* EXERCISE *
If a line in the records below holds the string "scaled", count it; give only the total.

* INFORMATION GIVEN *
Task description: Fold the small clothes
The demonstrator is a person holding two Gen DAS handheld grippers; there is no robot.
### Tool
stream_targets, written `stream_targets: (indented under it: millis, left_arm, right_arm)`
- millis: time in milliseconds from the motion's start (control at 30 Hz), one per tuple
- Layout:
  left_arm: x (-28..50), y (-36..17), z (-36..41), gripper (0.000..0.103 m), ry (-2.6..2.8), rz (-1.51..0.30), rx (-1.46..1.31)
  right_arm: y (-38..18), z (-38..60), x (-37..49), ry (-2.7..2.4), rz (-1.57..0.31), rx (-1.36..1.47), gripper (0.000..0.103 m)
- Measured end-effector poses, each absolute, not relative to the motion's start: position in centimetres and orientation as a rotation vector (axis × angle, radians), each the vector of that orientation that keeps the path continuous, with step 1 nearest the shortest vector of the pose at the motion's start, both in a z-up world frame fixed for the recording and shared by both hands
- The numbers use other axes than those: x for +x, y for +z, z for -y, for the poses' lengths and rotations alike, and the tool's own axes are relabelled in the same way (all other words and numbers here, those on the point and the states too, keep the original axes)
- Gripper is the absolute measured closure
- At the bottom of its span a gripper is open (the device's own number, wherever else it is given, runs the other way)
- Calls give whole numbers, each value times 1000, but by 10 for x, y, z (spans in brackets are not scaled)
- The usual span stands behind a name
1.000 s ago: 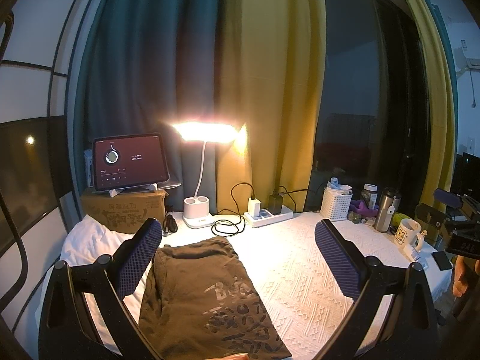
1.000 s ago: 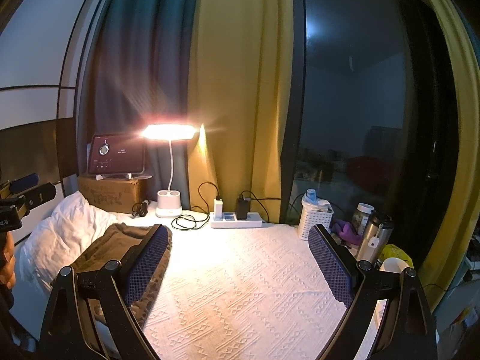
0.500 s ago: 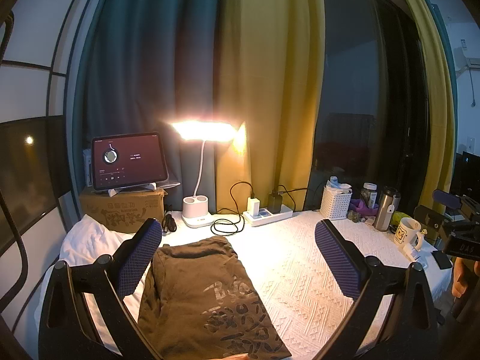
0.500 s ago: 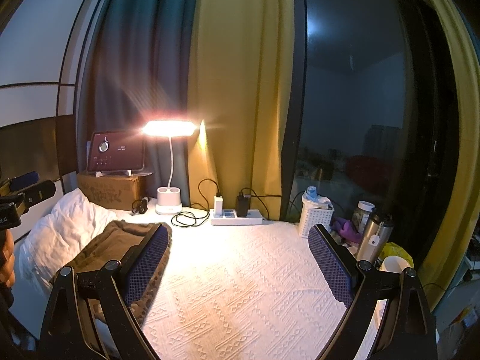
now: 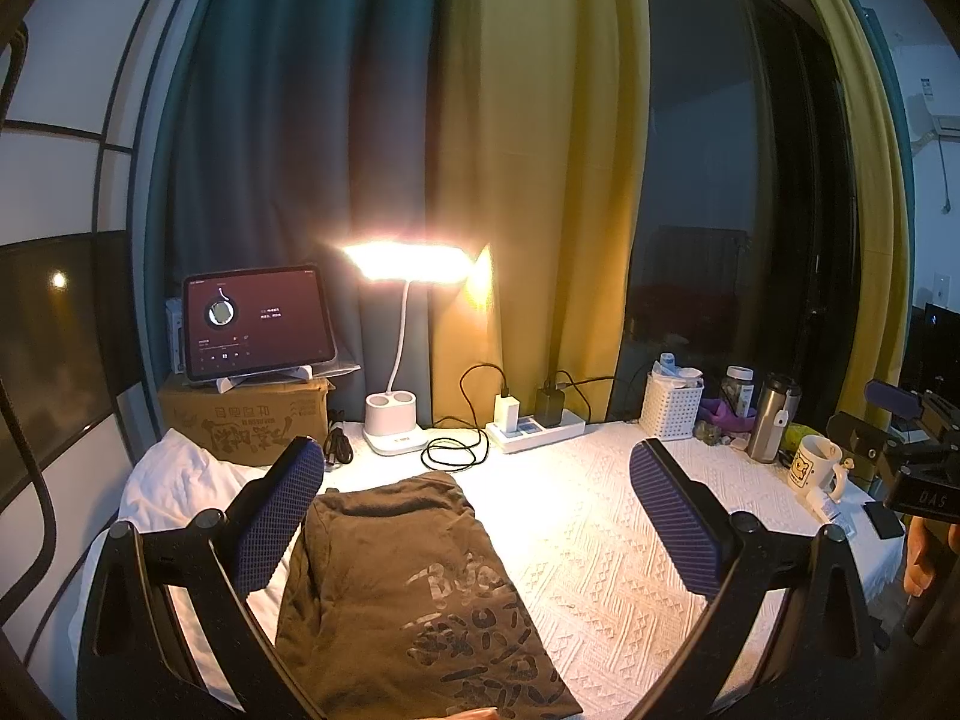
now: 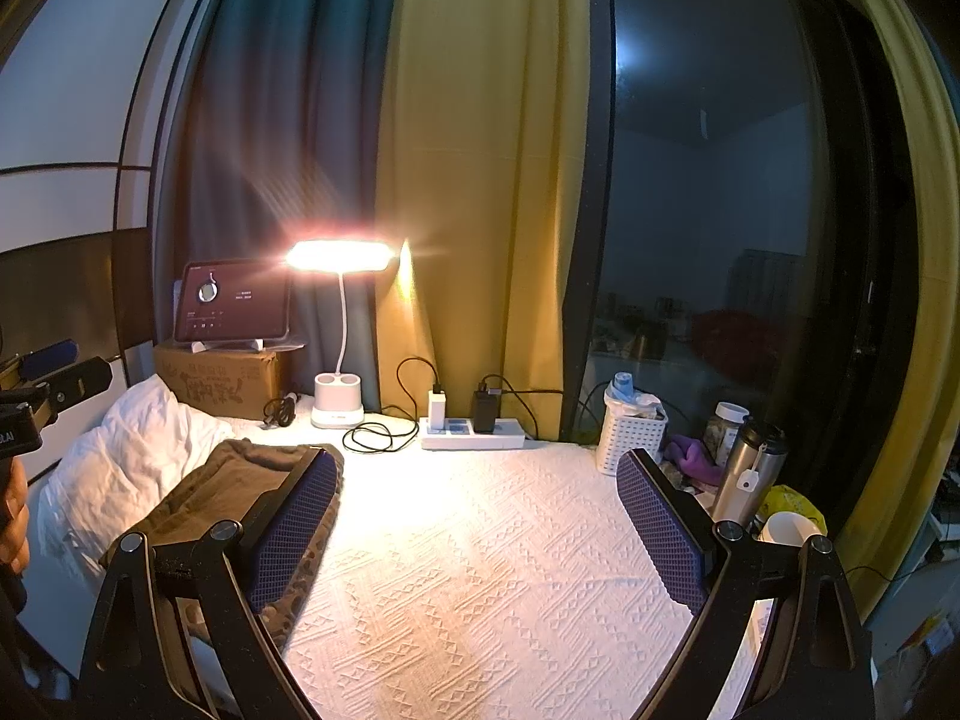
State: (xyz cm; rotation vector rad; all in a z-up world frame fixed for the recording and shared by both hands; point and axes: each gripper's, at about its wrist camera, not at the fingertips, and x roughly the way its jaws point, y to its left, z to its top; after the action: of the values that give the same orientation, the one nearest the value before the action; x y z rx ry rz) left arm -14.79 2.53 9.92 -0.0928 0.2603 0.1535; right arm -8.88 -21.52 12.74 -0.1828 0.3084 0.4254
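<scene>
- White crumpled pillow or bedding (image 6: 129, 456) is lying left of the olive-brown printed garment, apparently pushed aside so the work area is staying usable.
- Brown cardboard box (image 5: 243, 417), printed with characters too stylised to read, is sitting behind the garment and is serving as a riser for the dark tablet on a stand (image 5: 258, 324); the tablet is showing a music-player screen, its text too small to read.
- Olive-brown printed garment (image 5: 408, 588) is lying flat on the white textured bedspread (image 6: 480, 570), lengthwise toward the camera; this looks like the laid-out starting position for folding. Its pale print is reading roughly "Bye", with blotchy motifs below that cannot be made out.
- Left gripper (image 5: 477, 516) is hovering above the garment with its blue-padded fingers spread wide, pinching nothing.
- White gooseneck desk lamp (image 5: 399, 360) is glowing behind the garment, lighting the work area; cables are running to a white power strip (image 5: 537, 429) right of it.
- Right gripper (image 6: 477, 528) is hanging over bare bedspread right of the garment, fingers likewise spread and empty; its handle in the left view is bearing "UAS".
- White lattice basket (image 5: 671, 405), steel tumbler (image 5: 771, 417) and white cartoon mug (image 5: 815, 468) are standing far right of the garment, clear of the folding space.
</scene>
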Motion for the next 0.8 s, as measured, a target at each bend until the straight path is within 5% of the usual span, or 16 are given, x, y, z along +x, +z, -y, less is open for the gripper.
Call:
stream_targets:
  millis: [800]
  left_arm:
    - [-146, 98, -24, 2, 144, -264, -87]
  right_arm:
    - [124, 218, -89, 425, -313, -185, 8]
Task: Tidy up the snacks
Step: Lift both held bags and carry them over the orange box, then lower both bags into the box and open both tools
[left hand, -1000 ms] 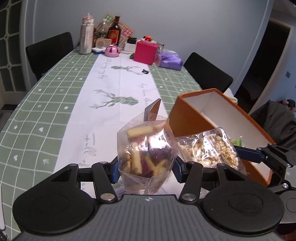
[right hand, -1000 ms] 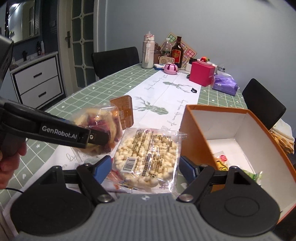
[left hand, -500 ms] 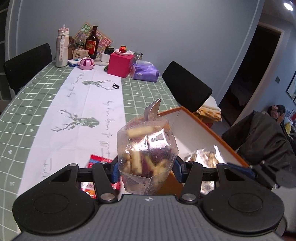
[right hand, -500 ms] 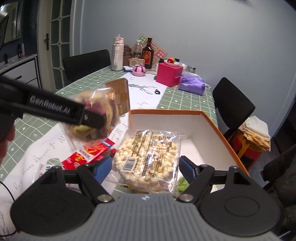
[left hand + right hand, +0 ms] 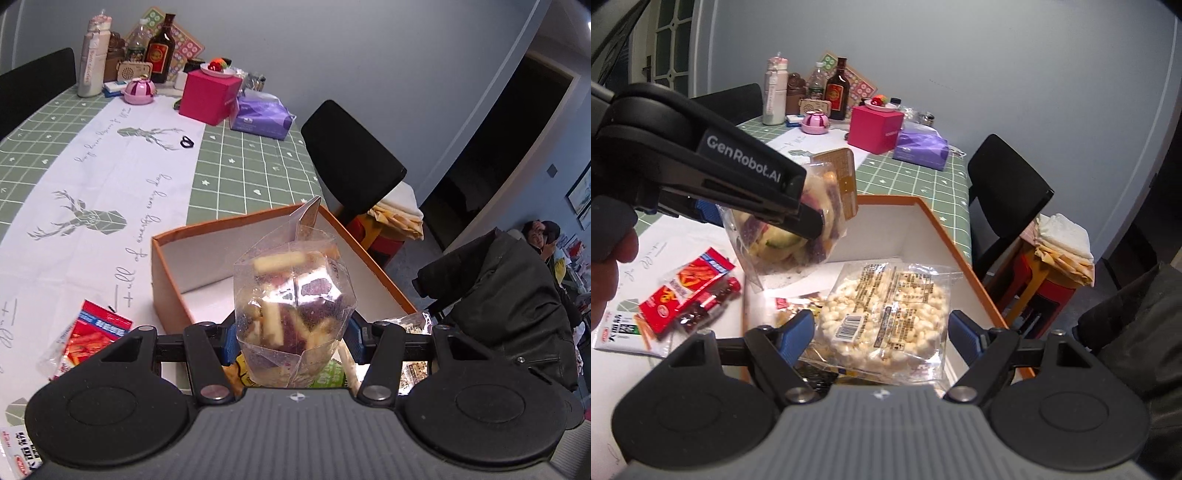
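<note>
My left gripper [image 5: 290, 338] is shut on a clear bag of mixed veggie chips [image 5: 291, 306] and holds it above the open orange box [image 5: 192, 230]. In the right wrist view the same bag [image 5: 798, 236] hangs over the box's near left corner. My right gripper [image 5: 881, 328] is shut on a clear pack of puffed rice cakes [image 5: 886, 314], held over the box [image 5: 945, 240]. Small snack packets lie on the box floor [image 5: 798, 306].
Red snack packets [image 5: 687, 284] and a white packet [image 5: 620, 332] lie on the table left of the box. Bottles, a pink box [image 5: 210, 96] and a purple tissue pack [image 5: 262, 118] stand at the far end. Black chairs [image 5: 351, 162] stand beside the table.
Both grippers have moved right and forward with their packs, from beside the box to over its open top.
</note>
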Demonstrator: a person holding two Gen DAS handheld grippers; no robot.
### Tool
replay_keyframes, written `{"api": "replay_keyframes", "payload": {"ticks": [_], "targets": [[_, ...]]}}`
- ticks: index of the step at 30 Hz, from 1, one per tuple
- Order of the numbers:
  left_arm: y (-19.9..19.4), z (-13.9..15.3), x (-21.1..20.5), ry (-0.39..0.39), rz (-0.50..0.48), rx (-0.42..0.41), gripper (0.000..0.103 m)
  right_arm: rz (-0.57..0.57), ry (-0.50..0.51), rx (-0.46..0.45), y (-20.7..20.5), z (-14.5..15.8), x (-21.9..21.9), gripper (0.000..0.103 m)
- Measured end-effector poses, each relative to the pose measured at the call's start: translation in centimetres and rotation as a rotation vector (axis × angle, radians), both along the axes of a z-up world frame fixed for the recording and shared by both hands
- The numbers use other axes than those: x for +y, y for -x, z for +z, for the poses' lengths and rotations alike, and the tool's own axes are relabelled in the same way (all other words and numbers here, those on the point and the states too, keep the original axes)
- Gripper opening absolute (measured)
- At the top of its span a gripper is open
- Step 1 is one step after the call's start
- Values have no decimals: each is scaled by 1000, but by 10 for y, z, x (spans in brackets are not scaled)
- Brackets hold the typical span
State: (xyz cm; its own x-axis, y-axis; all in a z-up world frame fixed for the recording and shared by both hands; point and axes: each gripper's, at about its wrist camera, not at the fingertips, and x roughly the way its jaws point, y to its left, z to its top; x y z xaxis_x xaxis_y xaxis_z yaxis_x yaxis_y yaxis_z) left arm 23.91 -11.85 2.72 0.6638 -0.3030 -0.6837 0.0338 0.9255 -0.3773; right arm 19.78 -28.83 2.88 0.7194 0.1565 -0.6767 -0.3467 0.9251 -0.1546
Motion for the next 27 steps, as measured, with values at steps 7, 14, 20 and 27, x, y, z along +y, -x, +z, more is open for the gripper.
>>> {"api": "replay_keyframes", "payload": {"ticks": [7, 14, 20, 27], "targets": [[-20, -16, -17, -25, -20, 58, 62, -19, 10, 47, -19, -19, -10, 77], [-34, -31, -31, -72, -31, 118, 62, -23, 16, 86, -31, -33, -9, 63], [-41, -41, -38, -108, -51, 147, 62, -21, 14, 96, -33, -36, -9, 63], [-42, -44, -45, -188, -74, 139, 62, -14, 18, 116, -34, -43, -8, 64]]}}
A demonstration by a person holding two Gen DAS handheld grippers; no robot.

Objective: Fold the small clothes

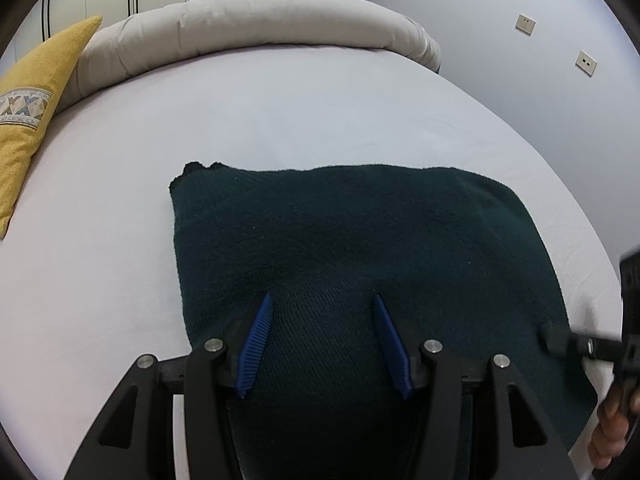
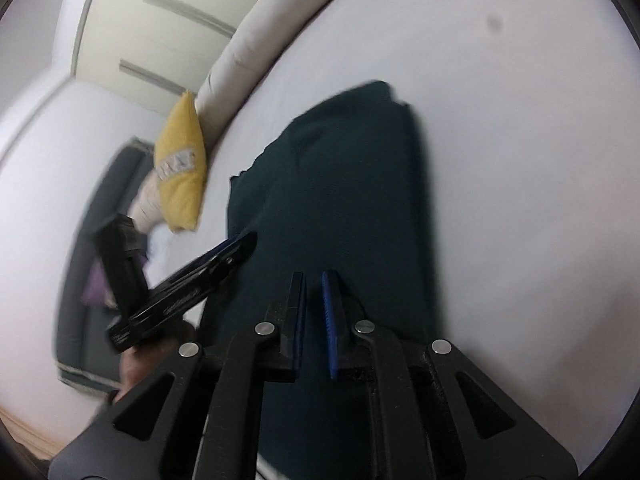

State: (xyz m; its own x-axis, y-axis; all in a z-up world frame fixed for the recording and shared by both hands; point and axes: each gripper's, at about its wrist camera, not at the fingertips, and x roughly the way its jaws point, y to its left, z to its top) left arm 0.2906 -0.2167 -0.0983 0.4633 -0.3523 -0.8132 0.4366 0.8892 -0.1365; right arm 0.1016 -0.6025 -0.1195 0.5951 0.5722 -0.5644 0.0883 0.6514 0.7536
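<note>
A dark green knitted garment (image 1: 352, 248) lies folded into a rough rectangle on the white bed sheet (image 1: 248, 120). My left gripper (image 1: 322, 300) is open over its near edge, blue pads spread wide, holding nothing. My right gripper (image 2: 316, 276) has its jaws nearly closed, a narrow gap between the pads, over the garment's (image 2: 344, 184) near edge; whether cloth is pinched is not clear. The right gripper also shows at the right edge of the left wrist view (image 1: 560, 340), touching the garment's right edge. The left gripper shows in the right wrist view (image 2: 236, 248).
A yellow cushion (image 1: 28, 120) lies at the left of the bed, and a rolled beige duvet (image 1: 260, 20) runs along the far edge. A wall with sockets (image 1: 584, 60) stands to the right. A dark sofa (image 2: 100, 208) sits beyond the bed.
</note>
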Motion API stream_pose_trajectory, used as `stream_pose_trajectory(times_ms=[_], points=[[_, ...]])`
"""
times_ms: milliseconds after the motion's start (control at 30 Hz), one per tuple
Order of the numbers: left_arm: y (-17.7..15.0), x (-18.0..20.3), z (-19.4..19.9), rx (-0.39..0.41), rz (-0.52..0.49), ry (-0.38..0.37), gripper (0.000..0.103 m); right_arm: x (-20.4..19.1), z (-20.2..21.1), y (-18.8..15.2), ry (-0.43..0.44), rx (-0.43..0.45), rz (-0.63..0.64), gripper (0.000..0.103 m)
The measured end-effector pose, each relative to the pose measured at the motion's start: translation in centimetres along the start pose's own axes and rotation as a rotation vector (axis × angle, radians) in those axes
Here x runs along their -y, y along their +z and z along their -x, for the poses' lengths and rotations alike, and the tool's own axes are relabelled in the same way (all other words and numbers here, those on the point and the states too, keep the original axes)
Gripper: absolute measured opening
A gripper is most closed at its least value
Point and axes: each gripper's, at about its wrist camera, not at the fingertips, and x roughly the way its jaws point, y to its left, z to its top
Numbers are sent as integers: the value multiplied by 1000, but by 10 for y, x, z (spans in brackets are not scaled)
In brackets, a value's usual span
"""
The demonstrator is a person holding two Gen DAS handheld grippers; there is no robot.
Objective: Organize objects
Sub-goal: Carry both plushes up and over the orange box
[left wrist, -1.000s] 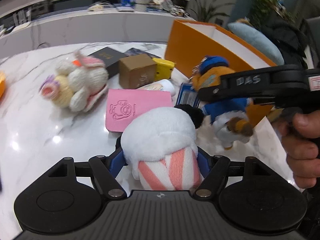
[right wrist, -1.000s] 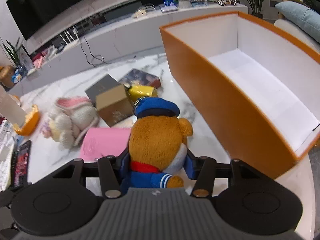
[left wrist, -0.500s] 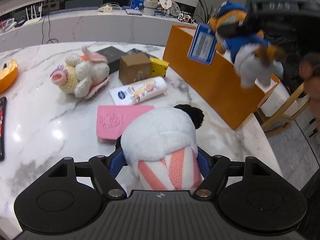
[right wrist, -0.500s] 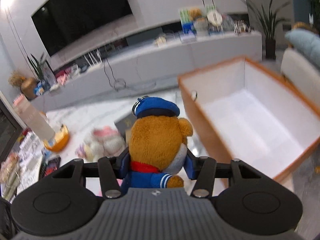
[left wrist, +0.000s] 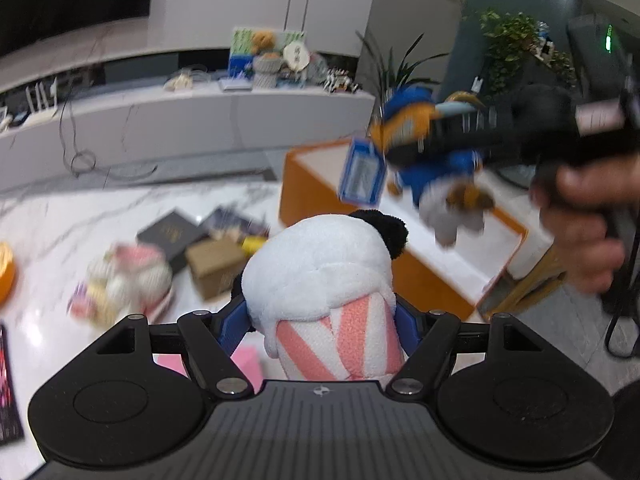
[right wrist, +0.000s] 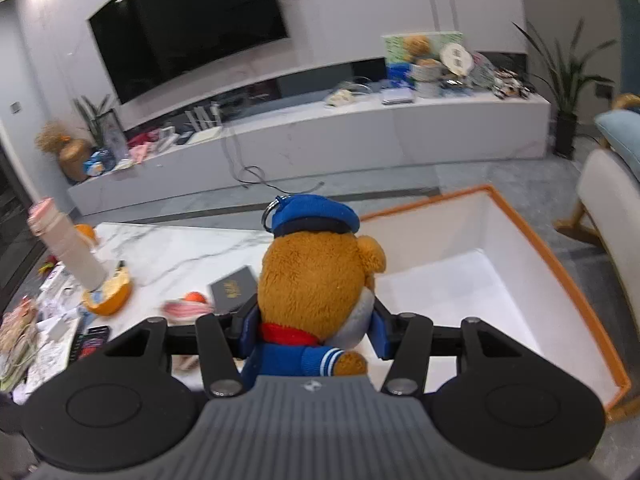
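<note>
My left gripper [left wrist: 320, 316] is clamped on a white plush toy with pink stripes [left wrist: 324, 280], held above the marble table [left wrist: 48, 216]. My right gripper [right wrist: 312, 328] grasps a brown bear in a blue cap [right wrist: 316, 280], which hangs over the open orange box [right wrist: 560, 264] at the table's right edge. Farther left lie a black box [right wrist: 234, 288], a brown carton [left wrist: 216, 264] and a knitted rabbit [left wrist: 124, 280].

- Panda plush [left wrist: 320, 280]: lower body hid behind the camera housing; face not visible.
- Bear plush [right wrist: 316, 292]: seen from behind, legs cut off by the housing.
- Left view: bear, blue tag [left wrist: 362, 176] and right hand [left wrist: 584, 216] motion-blurred; tag print unreadable.
- Knitted bunny [left wrist: 124, 284] smeared.
- Orange box [right wrist: 560, 264]: near corner hidden.
</note>
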Motion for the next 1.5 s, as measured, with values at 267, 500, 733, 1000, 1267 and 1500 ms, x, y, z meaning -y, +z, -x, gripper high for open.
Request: stream_pose_trajectory(times_ms=[267,500,733,1000,1267,1500], points=[[48,31,-20,74,-17,-43,85,52,0,-2,-109,18,-63,55],[71,55,-46,113,51,-131,85,109,-4,0,-176,34,-242,55],[71,70,-76,73,61,-133,85,124,-3,6,-192,59,-310,56],[56,84,-105,-1,21,-85,85,122,-8,9,-223,52,-280,56],[42,125,-134,-42,-208,3,85,115,-24,-3,-322,-56,-123,56],[27,135,-154,-151,-320,36,85,117,-49,-17,-352,-194,-54,56]])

* EXERCISE SOLUTION *
3